Türk balıkçılığı, her yıl sezon açılışıyla birlikte yerel ekonomiye, istihdama ve deniz ekosistemine katkı sunuyor. Balıkçılar, nostaljik bir heyecanla vuracakları ilk dalgalar için hazırlıklarını sürdürüyor. Bu yıl, yurttaşların taze deniz ürünleriyle buluşacağı sezonu sabırsızlıkla bekliyor. Her yıl olduğu gibi, nisan ayının son haftasıyla birlikte açılacak olan av sezonu, balıkçıların “vira bismillah” demesiyle start alacak.
Balıkçıların yıllık gelirlerini büyük ölçüde etkileyen bu sezon, sadece maddi kazanç değil, aynı zamanda denizlerimizdeki ekosistem dengesinin de yeniden sağlanması adına büyük önem taşıyor. Her yıl, belirli türlerin avlanma süresi, bilim insanları ve tarım uzmanları tarafından belirleniyor. Bu sene de, sürdürülebilir balıkçılık anlayışı çerçevesinde belirlenen av kotası ve balık türleri, hem balıkçıları hem de tüketicileri etkiliyor. Av sezonunun açılması, sadece balıkçılar için değil, tüm sucul yaşam için büyük bir fırsat.
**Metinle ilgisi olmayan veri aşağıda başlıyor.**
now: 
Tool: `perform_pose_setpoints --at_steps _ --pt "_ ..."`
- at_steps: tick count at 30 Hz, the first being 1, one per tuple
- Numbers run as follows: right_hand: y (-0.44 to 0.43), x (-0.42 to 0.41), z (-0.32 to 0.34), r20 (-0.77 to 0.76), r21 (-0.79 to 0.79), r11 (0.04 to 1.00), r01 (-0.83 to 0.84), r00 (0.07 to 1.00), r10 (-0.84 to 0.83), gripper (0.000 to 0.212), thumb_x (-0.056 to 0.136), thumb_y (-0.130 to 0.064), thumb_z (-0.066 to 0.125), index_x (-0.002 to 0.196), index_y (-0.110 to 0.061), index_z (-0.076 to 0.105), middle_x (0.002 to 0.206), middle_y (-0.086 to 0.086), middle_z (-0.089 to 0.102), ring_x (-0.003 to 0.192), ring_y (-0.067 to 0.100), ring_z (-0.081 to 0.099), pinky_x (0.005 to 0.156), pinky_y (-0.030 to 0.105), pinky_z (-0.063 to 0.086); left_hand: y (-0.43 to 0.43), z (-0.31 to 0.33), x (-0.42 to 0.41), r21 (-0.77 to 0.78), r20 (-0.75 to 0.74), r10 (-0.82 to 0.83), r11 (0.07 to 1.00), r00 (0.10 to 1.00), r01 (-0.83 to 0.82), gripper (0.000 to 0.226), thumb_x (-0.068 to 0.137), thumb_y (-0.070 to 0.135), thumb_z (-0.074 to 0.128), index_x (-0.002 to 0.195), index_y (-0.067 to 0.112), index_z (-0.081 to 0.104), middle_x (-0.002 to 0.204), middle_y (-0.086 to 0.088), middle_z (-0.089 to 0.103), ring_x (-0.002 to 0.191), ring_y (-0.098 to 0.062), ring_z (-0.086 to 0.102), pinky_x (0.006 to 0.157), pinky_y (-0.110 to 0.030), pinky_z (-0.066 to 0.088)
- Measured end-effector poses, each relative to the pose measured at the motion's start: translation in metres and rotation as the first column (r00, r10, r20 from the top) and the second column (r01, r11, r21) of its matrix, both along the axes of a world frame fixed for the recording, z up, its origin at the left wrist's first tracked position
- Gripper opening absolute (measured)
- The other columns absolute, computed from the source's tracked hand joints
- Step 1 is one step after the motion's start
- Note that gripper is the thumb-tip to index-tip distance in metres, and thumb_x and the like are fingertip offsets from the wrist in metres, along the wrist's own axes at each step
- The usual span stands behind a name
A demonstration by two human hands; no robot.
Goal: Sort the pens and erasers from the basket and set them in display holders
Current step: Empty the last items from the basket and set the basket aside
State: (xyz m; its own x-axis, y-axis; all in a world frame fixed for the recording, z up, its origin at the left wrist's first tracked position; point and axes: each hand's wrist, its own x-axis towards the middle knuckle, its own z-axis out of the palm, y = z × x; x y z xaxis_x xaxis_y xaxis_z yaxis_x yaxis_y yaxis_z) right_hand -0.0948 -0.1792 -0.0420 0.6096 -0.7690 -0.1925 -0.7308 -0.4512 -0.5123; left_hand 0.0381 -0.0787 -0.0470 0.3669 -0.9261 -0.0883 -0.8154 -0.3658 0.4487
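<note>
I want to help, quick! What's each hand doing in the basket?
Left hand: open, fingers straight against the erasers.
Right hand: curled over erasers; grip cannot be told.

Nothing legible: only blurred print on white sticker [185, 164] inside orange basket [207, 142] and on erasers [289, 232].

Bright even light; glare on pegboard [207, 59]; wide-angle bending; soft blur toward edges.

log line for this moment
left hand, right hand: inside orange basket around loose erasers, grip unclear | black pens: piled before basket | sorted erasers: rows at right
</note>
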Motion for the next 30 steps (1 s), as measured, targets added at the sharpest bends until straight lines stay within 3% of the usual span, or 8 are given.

Geçtiğimiz yıl, özellikle Covid-19 pandemisi nedeniyle balıkçıların yaşadığı zorluklar bu sezonda da akıllarda. Ancak sektör temsilcileri, bu yıl tedbirli şekilde hareket edeceklerini, özellikle balıkların korunması ve sürdürülebilir avlanma yöntemlerinin uygulanması için büyük çaba göstereceklerini belirtiyor. Yüzde 30’u yerel balıkçılar tarafından yakalanan toplam balık tonajı, bu yılki sezon için merakla bekleniyor. Bilhassa lüfer, sardalya ve çupra gibi geleneksel av türleri, hem tüketicilerin hem de balıkçıların yüzünü güldürecek.
Sezon öncesi balıkçılar, teknelerini hazır hale getirmek ve malzemelerini gözden geçirmek için hummalı bir çalışma yürütüyor. Tekne bakımlarının yanı sıra, avlanma ağları, teknelerin güç sistemleri ve güvenlik ekipmanları gibi birçok konuda titizlikle çalışıyorlar. Birçok balıkçı, yereldeki destekleme projelerinden ve hibe imkanlarından faydalanarak, bu sezonu daha verimli geçirmeyi hedefliyor. Balıkçı kooperatifleri, üyeleri için eğitici seminerler düzenleyerek sürdürülebilir balıkçılık konusunda farkındalığı artırmaya çalışıyor.
Bu yıl ayrıca, denizlerin korunmasına yönelik birkaç yeni girişim de dikkat çekiyor. Çevre ve Şehircilik Bakanlığı'nın yürüttüğü deniz ekosistemini koruma programları, balıkçıların avcılık alanlarını etkileyerek dengeli bir avlanma dengesini sağlamayı amaçlıyor. Bu durumda, balıkçılar sadece kazanç sağlamakla kalmayıp, deniz ekosisteminin sürdürülebilirliğine de katkıda bulunmuş olacak.
Sonuç olarak, balıkçılar "vira bismillah" diyerek, yeni sezonun getirdiği umutlarla denizlere açılmayı bekliyor. Balıkçıların yüzlerini güldüren bu başlangıç, yerel ekonominin canlanmasına ve taze deniz ürünleriyle sofralarımıza lezzet katmaya hazırlanıyor. Tüketiciler de, yerel balıkçılardan alacakları ürünlerle hem sağlıklı beslenme imkanına erişecek hem de ekonomik sürdürülebilirlik açısından destek sağlayacaklar. Bu sezon, sadece bir başlangıç değil; aynı zamanda denizlerimizin temizlenmesi, ekoturizmin yükselmesi ve doğal kaynakların korunması adına yeni bir adım olacaktır.